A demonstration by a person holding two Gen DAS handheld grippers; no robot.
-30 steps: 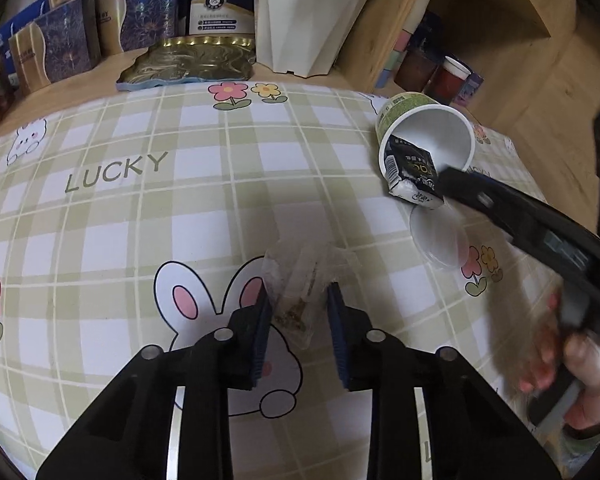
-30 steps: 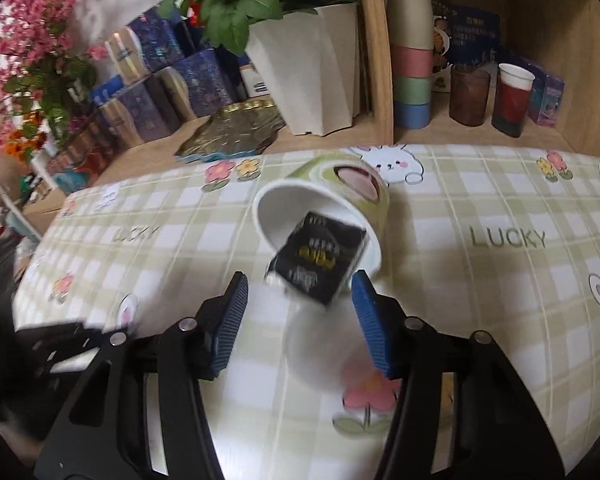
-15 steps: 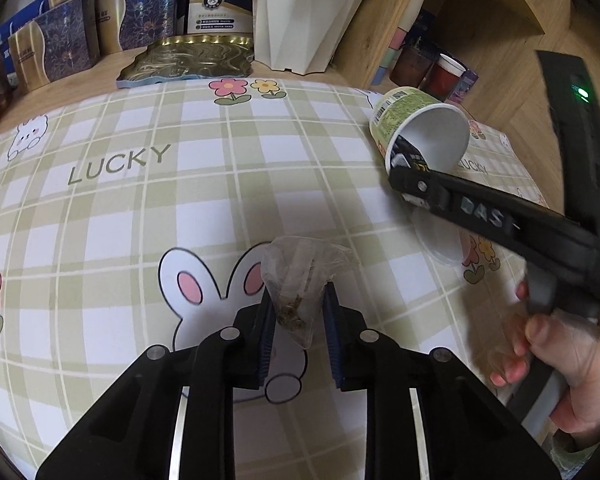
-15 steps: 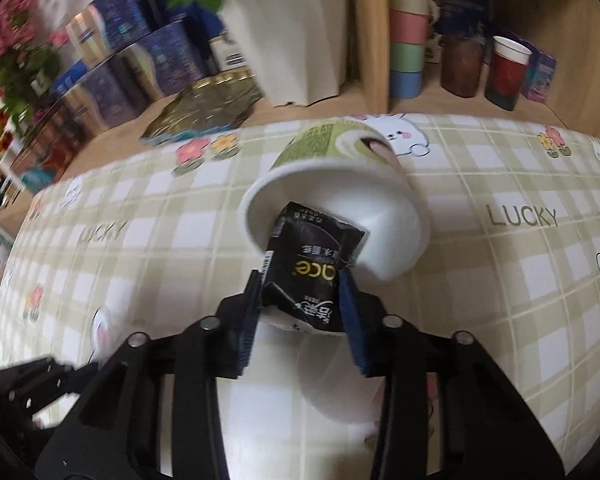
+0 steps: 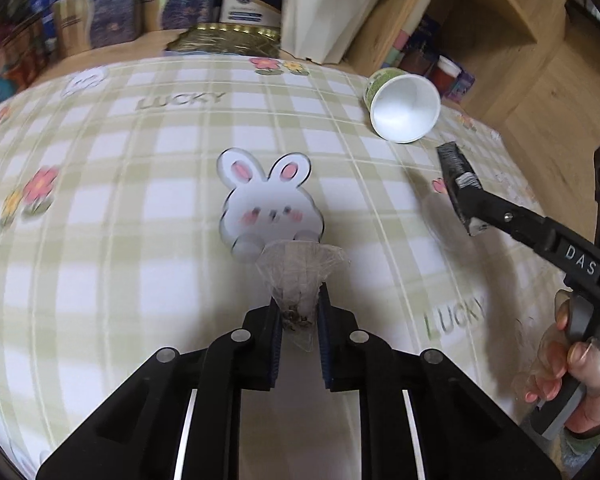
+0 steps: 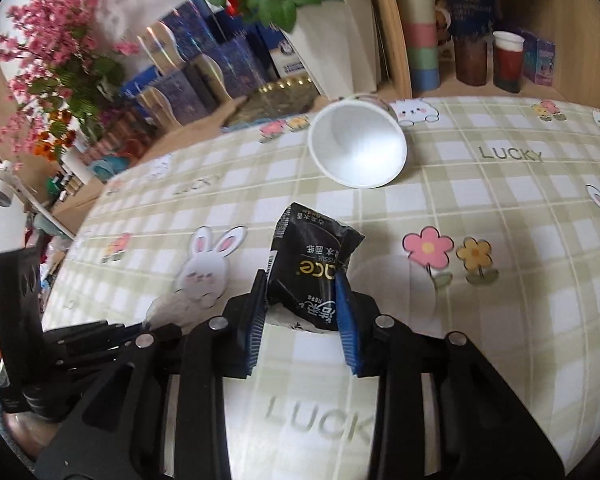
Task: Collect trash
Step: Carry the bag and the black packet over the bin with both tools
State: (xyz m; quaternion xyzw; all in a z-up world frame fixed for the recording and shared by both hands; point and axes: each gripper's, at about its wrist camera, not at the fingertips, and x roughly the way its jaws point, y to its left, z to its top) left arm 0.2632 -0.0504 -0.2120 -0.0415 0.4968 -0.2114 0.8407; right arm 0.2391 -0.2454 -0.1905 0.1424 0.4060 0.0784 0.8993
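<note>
The left tool [image 5: 299, 322] was clamped narrow on a clear bag [image 5: 300, 276] with dark crumbs in its lower end, the bag's crumpled top fanning out past the fingertips at 12 o'clock, over the feet of a rabbit print on the checked tabletop [image 5: 100, 200]. The right tool [image 6: 302, 300] gripped a black tissue pack [image 6: 310, 264] between its blue pads [image 6: 345, 316], the pack standing tilted, its upper end leaning toward 11 o'clock. In the left view that tool and its pack [image 5: 458, 186] showed at 3 o'clock, blurred, with the person's right hand [image 5: 572, 364] on the handle at 4 o'clock. A white cup [image 6: 358, 146] lay on its side on the tabletop at 12 o'clock from the pack, apart from it, its open mouth facing the camera and showing nothing inside. In the left view the cup [image 5: 404, 110] sat at 2 o'clock, near the far edge. Behind it stood a white planter [image 6: 340, 40], dark blue boxes [image 6: 204, 60] and stacked cups [image 6: 420, 32] on a wooden shelf.
</note>
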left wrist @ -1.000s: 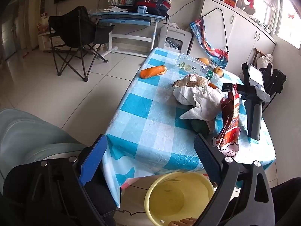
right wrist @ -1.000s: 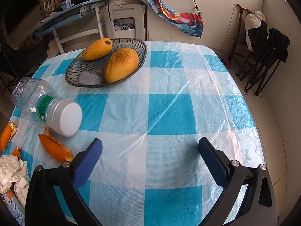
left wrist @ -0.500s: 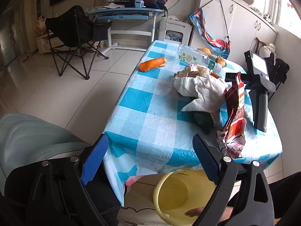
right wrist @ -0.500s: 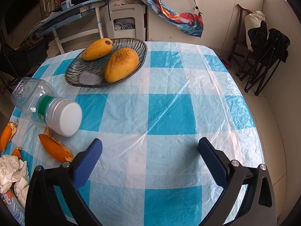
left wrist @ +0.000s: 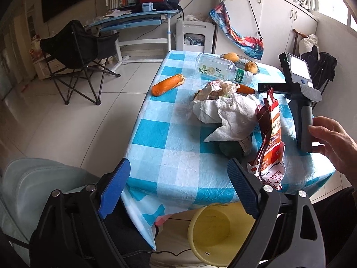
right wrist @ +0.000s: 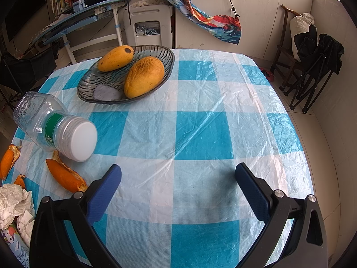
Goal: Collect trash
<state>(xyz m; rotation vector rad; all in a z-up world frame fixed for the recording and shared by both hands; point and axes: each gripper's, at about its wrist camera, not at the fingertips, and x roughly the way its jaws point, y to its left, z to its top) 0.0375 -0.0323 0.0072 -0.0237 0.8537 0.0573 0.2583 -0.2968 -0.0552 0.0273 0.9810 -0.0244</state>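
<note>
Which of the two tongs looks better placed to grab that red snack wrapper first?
Probably the left tongs: open, with the red snack wrapper right beside one finger and the yellow bin below. The right tongs stand open over bare tablecloth.

Crumpled white tissue, upright torn red snack wrapper, orange peels — all on the checked tablecloth
</note>
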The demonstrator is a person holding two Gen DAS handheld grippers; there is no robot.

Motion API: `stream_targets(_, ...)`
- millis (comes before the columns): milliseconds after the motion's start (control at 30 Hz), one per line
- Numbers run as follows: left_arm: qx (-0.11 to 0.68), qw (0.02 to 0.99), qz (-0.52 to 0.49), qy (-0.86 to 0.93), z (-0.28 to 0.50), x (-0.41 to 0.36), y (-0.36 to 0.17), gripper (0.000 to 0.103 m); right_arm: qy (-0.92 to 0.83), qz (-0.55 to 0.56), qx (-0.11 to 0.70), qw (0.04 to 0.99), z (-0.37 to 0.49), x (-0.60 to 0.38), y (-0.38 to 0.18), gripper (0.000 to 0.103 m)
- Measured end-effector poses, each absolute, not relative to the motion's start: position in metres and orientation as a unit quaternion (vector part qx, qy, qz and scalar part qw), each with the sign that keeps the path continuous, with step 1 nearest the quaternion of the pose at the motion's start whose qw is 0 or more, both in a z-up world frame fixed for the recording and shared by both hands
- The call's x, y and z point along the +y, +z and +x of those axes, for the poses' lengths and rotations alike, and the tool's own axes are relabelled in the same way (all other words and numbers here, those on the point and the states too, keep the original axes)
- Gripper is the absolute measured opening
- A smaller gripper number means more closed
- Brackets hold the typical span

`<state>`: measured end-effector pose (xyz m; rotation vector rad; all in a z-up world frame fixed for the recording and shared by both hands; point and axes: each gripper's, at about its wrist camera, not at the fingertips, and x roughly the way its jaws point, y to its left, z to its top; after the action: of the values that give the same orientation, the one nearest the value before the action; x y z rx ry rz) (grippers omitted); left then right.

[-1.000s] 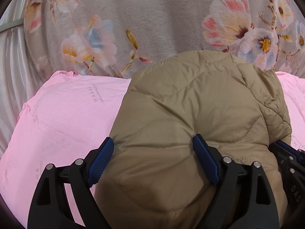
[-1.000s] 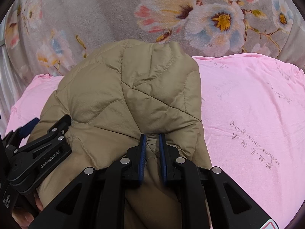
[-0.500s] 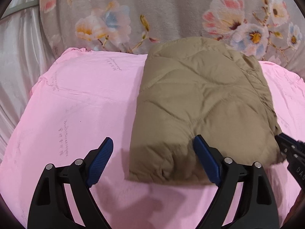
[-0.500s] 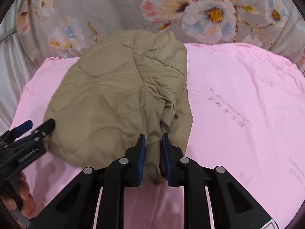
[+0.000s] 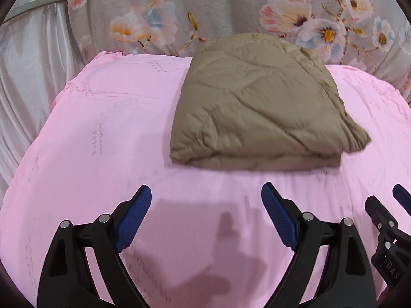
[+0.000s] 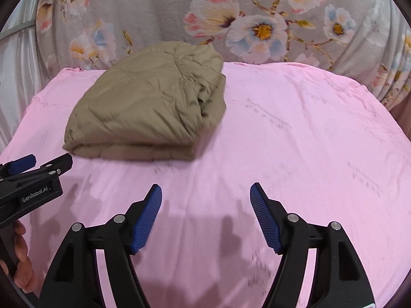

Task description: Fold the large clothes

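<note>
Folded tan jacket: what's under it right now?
The folded tan jacket lies on the pink sheet, its far edge against the floral blanket. Whatever is directly beneath the jacket is covered; nothing sticks out along its visible edges.

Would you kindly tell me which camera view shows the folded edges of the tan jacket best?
The right wrist view: the tan jacket shows its stacked front edge and bunched right side. The left wrist view shows mostly its top and front edge, slightly blurred.
</note>
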<state>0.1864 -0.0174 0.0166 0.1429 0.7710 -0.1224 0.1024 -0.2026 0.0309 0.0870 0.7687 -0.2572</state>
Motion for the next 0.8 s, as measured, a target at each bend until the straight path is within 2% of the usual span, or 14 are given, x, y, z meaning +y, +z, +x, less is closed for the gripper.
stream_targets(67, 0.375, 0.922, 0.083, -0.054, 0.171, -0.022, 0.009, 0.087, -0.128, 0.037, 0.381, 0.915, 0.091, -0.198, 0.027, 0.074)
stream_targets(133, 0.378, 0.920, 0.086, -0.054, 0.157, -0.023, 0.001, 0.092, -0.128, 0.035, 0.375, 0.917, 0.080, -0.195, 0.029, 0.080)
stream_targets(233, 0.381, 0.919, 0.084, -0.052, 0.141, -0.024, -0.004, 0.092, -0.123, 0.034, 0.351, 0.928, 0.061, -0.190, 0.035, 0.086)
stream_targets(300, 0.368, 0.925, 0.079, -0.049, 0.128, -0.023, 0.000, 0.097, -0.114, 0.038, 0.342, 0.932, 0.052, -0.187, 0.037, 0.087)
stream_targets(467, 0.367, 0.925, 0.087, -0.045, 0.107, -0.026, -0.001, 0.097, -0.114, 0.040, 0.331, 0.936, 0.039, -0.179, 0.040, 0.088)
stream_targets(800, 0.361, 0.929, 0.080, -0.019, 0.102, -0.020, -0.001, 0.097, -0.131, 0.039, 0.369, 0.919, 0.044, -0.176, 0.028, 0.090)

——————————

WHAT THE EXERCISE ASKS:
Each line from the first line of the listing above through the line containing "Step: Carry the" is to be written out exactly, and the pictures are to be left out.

SOLUTION:
A demonstration by a person holding two Gen DAS handheld grippers; no robot.
-30 steps: 
-30 steps: 
-15 steps: 
-15 steps: 
+0 steps: 
+0 steps: 
Task: Collect trash
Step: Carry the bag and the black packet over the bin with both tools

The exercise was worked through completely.